The technique demonstrated above is limited to 2D particle systems by its very nature, and does not easily lend itself to full 3D particle systems without some extra work.  Trapcode Particular uses the blue channel of a motion vector image as an emission force along the planar normal, so as to eject the particles into 3D space. This is not exactly a true motion particle thrown into a 3D world, but does take advantage of the motion vector systems.

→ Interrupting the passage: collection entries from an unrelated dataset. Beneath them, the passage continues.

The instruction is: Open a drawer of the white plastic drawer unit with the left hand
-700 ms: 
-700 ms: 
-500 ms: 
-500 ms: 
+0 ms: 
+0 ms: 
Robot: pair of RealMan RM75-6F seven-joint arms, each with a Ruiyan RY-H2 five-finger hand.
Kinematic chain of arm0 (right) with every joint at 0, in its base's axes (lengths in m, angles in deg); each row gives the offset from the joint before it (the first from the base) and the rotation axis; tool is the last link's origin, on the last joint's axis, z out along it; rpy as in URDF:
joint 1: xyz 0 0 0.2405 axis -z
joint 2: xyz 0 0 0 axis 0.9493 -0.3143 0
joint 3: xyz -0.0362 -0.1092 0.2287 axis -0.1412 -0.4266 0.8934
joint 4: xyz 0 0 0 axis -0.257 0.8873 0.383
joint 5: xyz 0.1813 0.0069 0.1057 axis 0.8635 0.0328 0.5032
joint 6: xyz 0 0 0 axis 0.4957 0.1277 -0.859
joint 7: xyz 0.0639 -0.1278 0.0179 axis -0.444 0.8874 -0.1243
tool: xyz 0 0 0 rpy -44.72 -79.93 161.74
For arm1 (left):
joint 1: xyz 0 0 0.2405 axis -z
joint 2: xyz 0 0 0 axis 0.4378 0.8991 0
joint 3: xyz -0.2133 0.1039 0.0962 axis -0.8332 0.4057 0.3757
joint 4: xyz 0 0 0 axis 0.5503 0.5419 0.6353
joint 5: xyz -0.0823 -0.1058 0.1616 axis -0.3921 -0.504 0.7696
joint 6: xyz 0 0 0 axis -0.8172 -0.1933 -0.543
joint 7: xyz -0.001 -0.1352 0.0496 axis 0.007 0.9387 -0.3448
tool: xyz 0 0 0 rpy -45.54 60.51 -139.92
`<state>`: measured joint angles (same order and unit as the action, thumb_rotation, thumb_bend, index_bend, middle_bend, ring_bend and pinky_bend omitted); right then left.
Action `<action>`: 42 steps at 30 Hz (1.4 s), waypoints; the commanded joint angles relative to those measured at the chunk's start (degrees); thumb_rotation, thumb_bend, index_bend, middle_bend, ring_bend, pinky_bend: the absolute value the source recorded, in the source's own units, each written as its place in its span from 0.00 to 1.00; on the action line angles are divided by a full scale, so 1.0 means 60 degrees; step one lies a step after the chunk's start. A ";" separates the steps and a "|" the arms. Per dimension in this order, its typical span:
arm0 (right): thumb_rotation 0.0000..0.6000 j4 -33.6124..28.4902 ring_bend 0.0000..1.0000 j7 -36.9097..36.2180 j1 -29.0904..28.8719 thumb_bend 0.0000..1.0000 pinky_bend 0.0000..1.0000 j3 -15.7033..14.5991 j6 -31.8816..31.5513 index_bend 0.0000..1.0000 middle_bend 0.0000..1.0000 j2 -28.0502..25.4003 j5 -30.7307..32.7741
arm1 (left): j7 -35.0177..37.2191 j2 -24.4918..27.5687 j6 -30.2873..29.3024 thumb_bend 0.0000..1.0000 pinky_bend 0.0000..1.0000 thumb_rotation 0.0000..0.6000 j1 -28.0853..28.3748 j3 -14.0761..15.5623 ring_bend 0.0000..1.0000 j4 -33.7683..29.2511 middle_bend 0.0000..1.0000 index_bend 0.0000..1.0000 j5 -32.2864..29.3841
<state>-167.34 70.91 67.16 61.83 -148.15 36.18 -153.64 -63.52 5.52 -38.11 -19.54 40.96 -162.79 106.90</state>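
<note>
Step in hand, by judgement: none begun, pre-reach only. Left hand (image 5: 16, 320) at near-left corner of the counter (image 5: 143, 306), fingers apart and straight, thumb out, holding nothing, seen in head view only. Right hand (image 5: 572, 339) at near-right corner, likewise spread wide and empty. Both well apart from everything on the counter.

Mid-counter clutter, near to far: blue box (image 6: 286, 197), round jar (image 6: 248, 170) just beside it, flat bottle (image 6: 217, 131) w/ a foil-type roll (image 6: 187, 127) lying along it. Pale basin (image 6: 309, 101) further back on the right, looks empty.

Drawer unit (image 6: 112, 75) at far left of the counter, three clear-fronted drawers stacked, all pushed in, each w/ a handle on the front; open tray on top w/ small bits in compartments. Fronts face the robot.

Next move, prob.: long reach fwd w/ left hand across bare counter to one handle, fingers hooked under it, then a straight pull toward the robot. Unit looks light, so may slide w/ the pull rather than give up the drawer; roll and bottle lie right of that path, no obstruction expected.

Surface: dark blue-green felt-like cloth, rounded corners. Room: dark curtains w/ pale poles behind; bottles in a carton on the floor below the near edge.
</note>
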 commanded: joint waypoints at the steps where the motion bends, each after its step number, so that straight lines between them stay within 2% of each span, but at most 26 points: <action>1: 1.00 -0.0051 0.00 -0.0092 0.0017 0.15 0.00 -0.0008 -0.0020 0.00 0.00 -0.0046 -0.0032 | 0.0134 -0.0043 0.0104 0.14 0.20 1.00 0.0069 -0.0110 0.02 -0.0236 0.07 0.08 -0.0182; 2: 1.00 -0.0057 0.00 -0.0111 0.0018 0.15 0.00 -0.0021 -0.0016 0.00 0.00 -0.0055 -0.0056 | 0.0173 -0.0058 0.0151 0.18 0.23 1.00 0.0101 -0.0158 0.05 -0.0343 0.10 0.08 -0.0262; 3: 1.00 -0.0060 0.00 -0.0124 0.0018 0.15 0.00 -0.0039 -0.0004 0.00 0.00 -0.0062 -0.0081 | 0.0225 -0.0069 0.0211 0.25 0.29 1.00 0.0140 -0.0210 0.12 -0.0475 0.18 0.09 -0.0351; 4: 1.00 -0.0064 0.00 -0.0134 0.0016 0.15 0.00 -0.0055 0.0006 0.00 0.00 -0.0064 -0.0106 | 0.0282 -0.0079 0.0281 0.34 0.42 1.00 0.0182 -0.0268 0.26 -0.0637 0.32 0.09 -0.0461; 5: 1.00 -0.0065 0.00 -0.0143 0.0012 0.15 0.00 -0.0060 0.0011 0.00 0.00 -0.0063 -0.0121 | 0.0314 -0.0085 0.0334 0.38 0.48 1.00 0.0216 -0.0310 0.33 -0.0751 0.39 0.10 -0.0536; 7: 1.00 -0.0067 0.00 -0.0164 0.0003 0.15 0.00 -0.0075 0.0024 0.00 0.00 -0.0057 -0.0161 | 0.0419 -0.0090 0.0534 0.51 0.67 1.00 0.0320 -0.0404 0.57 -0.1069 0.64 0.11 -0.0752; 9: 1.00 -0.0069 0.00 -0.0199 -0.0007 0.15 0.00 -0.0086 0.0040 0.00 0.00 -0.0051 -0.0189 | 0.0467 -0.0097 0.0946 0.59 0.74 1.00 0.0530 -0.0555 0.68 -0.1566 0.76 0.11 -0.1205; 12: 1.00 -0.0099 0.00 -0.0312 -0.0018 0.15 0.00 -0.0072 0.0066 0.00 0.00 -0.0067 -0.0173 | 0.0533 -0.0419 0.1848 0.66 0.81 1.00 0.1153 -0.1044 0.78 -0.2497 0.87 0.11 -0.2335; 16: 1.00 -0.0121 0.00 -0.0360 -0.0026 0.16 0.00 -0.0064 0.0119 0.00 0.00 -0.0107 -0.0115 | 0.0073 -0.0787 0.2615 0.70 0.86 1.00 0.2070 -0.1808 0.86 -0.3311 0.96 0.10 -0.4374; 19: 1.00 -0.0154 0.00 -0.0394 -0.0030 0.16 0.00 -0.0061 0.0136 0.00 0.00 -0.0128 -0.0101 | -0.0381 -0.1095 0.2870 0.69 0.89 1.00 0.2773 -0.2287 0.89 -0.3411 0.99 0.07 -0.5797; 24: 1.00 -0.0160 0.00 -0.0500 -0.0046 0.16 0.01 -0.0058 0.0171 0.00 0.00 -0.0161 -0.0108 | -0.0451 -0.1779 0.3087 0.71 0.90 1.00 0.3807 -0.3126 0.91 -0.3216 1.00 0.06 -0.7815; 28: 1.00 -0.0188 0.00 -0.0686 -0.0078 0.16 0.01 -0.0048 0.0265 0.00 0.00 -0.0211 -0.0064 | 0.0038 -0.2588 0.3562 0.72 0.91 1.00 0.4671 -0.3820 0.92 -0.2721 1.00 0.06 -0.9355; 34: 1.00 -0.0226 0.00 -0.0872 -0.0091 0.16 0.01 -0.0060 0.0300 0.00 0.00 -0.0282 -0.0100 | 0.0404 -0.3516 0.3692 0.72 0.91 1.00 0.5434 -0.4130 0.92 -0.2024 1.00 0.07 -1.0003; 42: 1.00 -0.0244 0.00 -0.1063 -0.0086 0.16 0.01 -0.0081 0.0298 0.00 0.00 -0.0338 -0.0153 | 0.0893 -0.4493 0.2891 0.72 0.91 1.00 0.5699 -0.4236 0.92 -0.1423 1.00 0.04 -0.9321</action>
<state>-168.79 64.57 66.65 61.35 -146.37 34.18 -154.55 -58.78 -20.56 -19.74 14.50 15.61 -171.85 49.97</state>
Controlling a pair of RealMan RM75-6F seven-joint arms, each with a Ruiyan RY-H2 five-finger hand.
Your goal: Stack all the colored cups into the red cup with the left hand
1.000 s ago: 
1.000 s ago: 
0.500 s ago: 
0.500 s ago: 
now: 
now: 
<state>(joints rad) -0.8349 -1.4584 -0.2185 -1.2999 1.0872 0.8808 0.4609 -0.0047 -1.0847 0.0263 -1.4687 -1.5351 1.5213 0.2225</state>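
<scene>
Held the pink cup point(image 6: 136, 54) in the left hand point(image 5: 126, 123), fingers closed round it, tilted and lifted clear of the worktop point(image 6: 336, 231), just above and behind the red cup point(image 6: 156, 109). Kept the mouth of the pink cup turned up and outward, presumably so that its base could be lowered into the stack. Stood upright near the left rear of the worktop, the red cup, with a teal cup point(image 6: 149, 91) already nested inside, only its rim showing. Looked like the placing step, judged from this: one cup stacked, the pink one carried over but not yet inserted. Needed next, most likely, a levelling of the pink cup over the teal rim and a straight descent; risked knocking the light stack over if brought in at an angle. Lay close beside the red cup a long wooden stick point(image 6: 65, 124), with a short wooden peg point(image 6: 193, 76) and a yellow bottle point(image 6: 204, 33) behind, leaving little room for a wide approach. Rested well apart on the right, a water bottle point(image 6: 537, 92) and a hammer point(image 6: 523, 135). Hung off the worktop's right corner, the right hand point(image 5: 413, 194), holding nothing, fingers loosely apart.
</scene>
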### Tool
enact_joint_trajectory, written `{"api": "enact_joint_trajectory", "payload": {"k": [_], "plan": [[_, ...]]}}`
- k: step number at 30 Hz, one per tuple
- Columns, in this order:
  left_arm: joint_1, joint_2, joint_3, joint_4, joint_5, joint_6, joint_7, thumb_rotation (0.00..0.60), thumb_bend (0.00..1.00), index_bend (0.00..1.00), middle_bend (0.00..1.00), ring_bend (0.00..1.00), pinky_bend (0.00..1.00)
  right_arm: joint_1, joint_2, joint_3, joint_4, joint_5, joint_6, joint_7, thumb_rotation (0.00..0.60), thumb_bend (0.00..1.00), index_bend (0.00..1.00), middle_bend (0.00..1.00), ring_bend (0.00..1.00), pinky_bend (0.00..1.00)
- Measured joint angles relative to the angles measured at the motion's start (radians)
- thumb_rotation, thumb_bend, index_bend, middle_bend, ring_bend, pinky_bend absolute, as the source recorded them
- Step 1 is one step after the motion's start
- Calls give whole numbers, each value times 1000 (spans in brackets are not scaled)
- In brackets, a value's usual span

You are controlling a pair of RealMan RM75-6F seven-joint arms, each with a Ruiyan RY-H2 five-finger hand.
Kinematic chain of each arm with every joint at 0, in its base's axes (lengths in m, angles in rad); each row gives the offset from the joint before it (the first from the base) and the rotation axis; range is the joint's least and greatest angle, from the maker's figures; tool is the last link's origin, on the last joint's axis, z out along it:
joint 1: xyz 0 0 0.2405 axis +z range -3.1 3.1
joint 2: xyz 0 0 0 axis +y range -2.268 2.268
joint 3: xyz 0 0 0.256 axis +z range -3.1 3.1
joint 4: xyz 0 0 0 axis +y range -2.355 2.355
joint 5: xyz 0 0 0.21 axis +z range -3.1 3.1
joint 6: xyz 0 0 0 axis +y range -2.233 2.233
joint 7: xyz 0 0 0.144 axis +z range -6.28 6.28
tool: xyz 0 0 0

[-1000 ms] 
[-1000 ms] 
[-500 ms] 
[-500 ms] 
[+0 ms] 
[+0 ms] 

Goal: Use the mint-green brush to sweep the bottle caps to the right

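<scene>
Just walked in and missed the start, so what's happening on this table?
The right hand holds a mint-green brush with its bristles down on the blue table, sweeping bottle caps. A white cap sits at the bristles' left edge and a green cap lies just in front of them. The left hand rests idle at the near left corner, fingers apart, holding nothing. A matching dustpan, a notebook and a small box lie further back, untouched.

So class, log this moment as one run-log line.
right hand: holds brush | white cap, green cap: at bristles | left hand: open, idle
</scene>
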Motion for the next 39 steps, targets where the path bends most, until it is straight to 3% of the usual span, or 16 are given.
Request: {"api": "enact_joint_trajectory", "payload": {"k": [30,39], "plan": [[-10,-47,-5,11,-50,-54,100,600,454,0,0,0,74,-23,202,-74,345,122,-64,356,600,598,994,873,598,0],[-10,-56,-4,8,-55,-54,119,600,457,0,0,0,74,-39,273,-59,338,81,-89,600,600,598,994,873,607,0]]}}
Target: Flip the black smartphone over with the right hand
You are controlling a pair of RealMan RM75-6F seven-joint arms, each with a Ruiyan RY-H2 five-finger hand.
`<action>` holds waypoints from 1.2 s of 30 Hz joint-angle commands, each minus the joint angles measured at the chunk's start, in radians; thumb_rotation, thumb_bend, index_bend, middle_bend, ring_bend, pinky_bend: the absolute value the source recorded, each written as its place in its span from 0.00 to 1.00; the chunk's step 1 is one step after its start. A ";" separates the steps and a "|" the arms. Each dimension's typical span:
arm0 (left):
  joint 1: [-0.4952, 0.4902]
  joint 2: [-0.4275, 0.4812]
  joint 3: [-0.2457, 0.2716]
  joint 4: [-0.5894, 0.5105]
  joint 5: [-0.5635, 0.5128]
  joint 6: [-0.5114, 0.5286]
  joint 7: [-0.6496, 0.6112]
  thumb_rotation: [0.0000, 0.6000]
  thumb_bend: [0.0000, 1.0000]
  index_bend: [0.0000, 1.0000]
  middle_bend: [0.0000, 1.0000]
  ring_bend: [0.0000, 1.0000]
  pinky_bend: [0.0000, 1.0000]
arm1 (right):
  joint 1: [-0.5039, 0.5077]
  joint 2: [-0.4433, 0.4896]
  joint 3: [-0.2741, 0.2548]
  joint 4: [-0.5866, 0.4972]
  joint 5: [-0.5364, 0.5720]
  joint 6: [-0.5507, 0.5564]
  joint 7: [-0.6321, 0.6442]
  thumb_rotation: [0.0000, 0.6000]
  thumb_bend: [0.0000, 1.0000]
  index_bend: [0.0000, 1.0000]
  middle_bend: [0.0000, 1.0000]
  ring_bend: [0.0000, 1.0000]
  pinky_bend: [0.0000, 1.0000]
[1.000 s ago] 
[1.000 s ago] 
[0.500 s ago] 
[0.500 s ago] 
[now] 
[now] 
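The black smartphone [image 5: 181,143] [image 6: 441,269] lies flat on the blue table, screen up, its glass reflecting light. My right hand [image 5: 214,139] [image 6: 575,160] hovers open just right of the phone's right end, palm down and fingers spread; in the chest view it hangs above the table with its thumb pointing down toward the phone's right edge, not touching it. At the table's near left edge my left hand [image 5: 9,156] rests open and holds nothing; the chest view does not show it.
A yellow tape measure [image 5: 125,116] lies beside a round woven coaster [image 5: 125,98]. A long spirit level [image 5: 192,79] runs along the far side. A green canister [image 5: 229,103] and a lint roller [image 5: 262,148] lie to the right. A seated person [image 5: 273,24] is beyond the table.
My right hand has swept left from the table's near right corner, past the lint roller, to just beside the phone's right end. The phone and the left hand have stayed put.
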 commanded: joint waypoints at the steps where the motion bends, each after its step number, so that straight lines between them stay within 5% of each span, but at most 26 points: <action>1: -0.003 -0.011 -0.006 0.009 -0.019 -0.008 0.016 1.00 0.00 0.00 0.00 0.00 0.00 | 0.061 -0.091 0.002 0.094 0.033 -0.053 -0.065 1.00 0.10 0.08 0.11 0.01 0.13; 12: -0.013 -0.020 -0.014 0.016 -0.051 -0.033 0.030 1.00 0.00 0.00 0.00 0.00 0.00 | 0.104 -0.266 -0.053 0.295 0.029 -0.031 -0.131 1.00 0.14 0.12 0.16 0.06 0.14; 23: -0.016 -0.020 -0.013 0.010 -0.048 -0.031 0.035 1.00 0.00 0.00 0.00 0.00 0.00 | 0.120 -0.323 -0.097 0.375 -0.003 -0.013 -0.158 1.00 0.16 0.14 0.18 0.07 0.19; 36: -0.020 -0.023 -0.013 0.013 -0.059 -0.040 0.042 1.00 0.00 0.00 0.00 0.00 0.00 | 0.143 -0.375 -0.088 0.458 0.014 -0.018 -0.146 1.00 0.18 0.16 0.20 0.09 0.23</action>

Future development with actual software code could extend these two-dimensional forces into 3D through simple extrusion along the camera viewing frustum.  To the camera they would match the movement on the image plane, but would actually occupy a truncated volume in the 3D world.  With this development it will be possible to affect particles in a true three-dimensional space, that can also bounce off of other 3D objects in the scene.

 

Conclusions

To solve production problems, this research introduces a simple method to affect visually plausible particle systems with little calculation overhead.  It is a practical approach for adding particle systems to complex imagery.  Since it is based on post-analysis in two dimensions, the forces calculate quickly, and have many real-time possibilities.

Motion vectors and other image analysis processes are an effective way to drive particle motion that has the appearance of a three dimensional particle system, and induce a fluid dynamics feel to the motion cheaply. The method works with computer generated imagery or photography. It is proven in production, and achievable with off-the-shelf technology, as well as any custom software yet to be created.